Le second recueil des poésies lyriques de Prudence, qui s’appelle le livre des couronnes (Peristephanon), diffère beaucoup du premier. Les quatorze pièces qu’il renferme, et dont quelques-unes ont l’étendue de véritables poèmes, sont consacrées à raconter la passion des martyrs et à célébrer leur gloire. L’originalité du poète y est, à ce qu’il me semble, plus apparente : nous ne lui connaissons pas de modèle, et il n’a guère eu de successeur ; son œuvre, avec les proportions et le caractère qu’il lui a donnés, est unique dans la littérature chrétienne. Il est naturel qu’on n’ait pas été tenté de l’imiter : le récit en vers d’un martyre, quand on prétend le faire en détail et d’une manière suivie, est plutôt du domaine de l’épopée que de l’ode, et c’est faire une violence singulière à la poésie lyrique que de l’employer à reproduire des interrogatoires, des plaidoyers, des relations interminables de supplices ou de miracles. Ce qui a donné au poète l’idée de tenter ce tour de force, ce qui lui a fourni les moyens de réussir, c’est l’importance qu’avait prise à ce moment le culte des saints ; elle était devenue si grande, si générale, que de bons esprits ne purent s’empêcher d’en concevoir quelques alarmes. Je ne parle pas de vigilance, ce prédécesseur lointain de Luther, qui blâme d’une manière absolue tous les honneurs qu’on leur rend : les opinions de vigilance ont été condamnées par l’église ; mais saint Augustin, qui n’est pas suspect d’hérésie, se plaint avec amertume de ces superstitieux qui se font des adorateurs de tableaux et de sépulcres. On voit, dans ses sermons, qu’il est fort occupé à prémunir les fidèles contre ces exagérations.

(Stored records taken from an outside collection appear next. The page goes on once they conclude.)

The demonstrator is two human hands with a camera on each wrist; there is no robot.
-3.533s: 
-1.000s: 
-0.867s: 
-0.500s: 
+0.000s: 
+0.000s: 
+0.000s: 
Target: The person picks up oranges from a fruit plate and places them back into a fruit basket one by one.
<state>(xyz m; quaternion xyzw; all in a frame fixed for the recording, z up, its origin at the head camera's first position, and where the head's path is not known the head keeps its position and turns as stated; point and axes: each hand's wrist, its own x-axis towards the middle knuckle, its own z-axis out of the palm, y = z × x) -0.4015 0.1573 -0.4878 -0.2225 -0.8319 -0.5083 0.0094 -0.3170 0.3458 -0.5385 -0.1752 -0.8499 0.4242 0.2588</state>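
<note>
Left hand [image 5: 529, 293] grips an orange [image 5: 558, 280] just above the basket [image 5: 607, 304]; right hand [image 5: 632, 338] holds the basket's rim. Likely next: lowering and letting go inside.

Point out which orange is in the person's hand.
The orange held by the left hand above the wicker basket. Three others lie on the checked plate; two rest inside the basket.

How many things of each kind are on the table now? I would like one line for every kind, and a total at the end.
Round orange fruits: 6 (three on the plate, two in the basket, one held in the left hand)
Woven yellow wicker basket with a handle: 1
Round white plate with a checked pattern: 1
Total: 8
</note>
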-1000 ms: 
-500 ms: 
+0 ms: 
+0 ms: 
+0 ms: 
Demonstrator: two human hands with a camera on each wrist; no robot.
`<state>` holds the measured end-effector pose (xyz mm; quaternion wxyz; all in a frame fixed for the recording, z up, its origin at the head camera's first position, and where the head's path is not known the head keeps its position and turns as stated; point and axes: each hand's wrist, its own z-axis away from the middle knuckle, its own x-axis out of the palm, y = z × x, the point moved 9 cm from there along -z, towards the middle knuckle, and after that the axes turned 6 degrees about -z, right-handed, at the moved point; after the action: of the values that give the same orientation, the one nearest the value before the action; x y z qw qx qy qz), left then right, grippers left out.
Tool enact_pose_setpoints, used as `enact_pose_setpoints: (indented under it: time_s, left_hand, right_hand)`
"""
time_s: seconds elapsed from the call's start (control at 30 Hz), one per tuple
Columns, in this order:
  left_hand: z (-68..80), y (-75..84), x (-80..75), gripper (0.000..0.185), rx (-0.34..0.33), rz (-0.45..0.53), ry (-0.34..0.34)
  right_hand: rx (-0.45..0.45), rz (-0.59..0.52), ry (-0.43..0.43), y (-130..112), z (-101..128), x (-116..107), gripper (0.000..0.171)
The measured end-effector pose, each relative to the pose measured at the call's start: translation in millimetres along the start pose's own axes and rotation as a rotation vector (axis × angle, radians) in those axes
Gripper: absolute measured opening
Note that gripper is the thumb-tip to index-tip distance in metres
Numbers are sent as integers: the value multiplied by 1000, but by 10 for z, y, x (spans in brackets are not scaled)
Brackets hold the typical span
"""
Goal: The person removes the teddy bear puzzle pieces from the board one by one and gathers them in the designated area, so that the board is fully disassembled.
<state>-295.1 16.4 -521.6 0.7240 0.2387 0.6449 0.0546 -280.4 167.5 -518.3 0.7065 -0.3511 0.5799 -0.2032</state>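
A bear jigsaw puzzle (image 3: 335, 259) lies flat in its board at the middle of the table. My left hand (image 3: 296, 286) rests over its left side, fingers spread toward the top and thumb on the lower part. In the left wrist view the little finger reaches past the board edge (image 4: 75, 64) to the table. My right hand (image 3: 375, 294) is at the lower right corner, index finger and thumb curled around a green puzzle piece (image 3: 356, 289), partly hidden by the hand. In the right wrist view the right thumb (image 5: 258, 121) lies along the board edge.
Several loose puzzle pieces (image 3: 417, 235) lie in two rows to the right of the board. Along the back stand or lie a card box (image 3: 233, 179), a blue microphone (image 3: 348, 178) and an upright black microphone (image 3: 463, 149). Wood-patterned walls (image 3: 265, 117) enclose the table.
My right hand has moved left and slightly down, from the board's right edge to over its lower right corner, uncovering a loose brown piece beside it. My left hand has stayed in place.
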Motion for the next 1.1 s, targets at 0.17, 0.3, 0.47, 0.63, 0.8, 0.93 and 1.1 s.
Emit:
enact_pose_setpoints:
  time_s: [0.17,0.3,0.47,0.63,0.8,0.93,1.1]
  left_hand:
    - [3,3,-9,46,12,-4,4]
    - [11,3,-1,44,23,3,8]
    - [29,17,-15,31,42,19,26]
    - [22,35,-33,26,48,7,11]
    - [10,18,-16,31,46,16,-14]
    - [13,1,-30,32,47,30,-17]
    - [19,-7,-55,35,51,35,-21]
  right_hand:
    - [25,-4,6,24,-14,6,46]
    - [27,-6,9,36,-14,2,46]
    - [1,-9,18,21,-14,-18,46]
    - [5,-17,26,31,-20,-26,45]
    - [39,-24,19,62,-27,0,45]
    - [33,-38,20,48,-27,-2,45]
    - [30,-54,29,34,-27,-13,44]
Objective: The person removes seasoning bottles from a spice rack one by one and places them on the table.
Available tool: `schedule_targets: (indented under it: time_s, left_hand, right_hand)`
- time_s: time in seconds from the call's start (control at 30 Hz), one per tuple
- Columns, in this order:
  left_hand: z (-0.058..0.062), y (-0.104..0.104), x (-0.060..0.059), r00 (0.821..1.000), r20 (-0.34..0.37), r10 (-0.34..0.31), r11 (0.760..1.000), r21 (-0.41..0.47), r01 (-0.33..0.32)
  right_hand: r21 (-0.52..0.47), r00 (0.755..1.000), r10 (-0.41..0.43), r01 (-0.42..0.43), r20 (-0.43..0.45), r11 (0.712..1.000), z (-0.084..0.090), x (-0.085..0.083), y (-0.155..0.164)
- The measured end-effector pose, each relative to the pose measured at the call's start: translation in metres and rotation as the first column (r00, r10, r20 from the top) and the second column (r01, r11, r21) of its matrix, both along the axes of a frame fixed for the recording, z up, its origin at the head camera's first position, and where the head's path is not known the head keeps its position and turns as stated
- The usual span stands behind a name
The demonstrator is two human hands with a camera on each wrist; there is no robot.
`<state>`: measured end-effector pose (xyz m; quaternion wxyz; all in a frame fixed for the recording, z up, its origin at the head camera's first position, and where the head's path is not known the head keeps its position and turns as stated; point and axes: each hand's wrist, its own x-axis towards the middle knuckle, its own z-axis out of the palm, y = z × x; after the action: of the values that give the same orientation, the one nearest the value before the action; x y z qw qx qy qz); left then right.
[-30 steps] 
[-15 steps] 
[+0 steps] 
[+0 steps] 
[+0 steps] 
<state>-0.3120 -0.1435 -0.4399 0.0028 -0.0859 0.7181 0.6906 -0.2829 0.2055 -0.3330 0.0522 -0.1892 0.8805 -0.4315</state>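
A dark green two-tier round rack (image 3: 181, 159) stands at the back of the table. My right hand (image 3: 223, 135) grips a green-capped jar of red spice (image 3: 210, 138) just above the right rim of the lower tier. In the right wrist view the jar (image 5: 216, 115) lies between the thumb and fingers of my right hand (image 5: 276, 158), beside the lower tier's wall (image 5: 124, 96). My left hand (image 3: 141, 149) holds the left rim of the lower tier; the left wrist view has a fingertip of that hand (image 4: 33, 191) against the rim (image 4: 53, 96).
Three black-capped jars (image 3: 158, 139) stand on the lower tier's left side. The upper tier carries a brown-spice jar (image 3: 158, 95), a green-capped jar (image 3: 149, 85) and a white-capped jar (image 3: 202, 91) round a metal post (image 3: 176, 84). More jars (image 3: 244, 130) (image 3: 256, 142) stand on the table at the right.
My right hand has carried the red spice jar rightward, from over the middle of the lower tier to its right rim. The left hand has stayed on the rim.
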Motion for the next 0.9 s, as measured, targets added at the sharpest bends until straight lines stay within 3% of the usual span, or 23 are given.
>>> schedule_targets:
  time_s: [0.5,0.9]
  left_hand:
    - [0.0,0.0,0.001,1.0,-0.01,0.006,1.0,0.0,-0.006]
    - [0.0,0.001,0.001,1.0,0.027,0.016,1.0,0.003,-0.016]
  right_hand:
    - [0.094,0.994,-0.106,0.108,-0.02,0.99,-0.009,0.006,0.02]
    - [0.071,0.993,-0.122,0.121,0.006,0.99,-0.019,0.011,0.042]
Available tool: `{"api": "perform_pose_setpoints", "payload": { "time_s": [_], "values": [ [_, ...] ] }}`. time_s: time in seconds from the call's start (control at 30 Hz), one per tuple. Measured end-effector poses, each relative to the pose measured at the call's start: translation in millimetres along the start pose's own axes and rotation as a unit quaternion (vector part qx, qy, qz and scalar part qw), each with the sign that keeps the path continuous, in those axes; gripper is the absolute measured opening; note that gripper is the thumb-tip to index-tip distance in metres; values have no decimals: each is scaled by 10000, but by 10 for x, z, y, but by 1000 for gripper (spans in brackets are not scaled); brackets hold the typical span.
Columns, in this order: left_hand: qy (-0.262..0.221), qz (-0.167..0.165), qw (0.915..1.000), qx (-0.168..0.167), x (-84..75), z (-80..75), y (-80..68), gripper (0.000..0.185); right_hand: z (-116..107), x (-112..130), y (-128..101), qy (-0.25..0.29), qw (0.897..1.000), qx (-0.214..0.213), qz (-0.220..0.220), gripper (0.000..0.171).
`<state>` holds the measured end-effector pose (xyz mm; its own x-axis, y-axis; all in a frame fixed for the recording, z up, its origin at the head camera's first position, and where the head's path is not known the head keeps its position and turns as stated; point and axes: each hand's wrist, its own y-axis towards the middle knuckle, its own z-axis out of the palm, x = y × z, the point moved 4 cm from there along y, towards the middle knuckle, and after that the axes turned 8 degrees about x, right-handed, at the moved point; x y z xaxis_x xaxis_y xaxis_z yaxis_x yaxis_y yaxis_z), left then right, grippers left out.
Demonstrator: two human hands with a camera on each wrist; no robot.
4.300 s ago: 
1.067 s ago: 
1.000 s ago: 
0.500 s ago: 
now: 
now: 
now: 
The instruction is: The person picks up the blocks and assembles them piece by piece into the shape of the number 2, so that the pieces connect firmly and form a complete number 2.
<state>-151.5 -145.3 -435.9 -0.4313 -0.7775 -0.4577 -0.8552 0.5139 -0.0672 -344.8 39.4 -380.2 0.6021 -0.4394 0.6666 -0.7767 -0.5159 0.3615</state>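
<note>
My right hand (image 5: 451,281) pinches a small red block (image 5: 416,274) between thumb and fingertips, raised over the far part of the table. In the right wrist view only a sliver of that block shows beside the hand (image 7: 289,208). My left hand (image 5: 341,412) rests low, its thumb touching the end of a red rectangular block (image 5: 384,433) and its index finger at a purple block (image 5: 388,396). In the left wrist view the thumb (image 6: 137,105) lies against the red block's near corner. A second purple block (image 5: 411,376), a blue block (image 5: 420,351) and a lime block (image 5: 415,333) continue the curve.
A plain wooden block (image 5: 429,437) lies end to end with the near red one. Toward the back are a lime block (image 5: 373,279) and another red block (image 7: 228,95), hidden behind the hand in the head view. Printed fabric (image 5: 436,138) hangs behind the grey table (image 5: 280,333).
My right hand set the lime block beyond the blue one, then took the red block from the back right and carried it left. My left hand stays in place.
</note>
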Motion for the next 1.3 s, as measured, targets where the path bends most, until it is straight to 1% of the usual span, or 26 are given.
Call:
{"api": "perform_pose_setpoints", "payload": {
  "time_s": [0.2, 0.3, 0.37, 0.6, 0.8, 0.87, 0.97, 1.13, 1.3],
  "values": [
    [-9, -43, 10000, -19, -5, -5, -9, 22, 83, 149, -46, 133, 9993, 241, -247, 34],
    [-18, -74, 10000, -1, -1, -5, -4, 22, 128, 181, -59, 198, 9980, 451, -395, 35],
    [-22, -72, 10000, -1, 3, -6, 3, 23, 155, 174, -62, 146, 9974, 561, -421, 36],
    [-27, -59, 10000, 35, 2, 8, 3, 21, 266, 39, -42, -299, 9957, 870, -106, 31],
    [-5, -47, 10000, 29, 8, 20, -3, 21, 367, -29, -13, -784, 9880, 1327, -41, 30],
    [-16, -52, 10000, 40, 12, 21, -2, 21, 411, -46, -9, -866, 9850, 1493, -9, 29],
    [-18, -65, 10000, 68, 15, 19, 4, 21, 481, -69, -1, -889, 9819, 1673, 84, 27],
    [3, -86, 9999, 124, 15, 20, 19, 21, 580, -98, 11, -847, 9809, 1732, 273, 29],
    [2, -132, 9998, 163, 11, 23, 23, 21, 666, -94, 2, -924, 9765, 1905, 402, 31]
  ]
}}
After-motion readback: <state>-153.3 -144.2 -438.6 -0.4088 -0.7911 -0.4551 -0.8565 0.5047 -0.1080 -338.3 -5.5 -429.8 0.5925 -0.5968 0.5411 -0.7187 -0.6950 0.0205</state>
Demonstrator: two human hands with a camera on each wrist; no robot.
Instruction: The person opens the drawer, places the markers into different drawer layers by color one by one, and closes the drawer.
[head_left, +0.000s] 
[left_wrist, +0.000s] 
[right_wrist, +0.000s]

Il prend beaucoup de peine pour préciser le genre d’hommages auxquels ont droit les saints et les martyrs. « Nous ne les traitons pas comme des dieux, répète-t-il sans cesse ; nous ne voulons pas imiter les païens qui adorent des morts. Nous ne leur bâtissons pas des temples, nous ne leur dressons pas des autels, mais avec leurs ossemens nous élevons un autel au Dieu unique. » Quand on lui apporta les reliques de saint Etienne, ce qui fut une grande fête pour l’église d’Hippone, il craignit que l’enthousiasme du peuple n’allât trop loin, et fit graver quatre vers de sa composition au-dessus de la châsse qui les contenait pour apprendre à tout le monde de quelle manière il fallait les honorer.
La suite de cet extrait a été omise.